# Required action:
Output must match the records, character for character.

# Input data:
····················

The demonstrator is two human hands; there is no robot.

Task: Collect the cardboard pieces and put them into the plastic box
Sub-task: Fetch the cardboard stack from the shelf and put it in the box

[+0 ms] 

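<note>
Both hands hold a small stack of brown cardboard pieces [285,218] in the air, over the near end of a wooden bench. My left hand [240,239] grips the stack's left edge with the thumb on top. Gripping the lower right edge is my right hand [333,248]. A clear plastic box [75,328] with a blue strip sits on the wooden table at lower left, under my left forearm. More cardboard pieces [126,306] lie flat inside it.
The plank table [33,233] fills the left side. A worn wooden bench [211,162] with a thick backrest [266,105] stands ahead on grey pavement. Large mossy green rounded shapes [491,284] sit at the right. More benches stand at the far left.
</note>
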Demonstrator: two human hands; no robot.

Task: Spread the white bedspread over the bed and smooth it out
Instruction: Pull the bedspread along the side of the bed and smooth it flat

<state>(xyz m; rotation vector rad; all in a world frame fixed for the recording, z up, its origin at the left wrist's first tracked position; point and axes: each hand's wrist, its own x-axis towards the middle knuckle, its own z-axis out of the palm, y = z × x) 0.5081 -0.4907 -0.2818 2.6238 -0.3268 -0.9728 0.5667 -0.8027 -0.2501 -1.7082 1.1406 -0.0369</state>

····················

# Answer section:
The demonstrator is two human hands; there is no robot.

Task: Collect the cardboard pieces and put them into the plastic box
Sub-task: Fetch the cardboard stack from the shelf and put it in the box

[+0 ms] 

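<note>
Both hands hold a small stack of brown cardboard pieces [285,218] in the air, over the near end of a wooden bench. My left hand [240,239] grips the stack's left edge with the thumb on top. Gripping the lower right edge is my right hand [333,248]. A clear plastic box [75,328] with a blue strip sits on the wooden table at lower left, under my left forearm. More cardboard pieces [126,306] lie flat inside it.
The plank table [33,233] fills the left side. A worn wooden bench [211,162] with a thick backrest [266,105] stands ahead on grey pavement. Large mossy green rounded shapes [491,284] sit at the right. More benches stand at the far left.
</note>
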Demonstrator: two human hands; no robot.

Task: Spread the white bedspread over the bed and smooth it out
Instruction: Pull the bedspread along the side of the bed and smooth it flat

<state>(xyz m; rotation vector rad; all in a world frame fixed for the recording, z up, its origin at the left wrist's first tracked position; point and axes: each hand's wrist, its own x-axis towards the middle knuckle, its own z-axis out of the palm, y = z × x) 0.5081 -0.4907 -0.2818 2.6238 -0.3268 -0.9728 0.5667 -0.8027 -0.2501 -1.7082 1.1406 -0.0369</state>

No more output is required.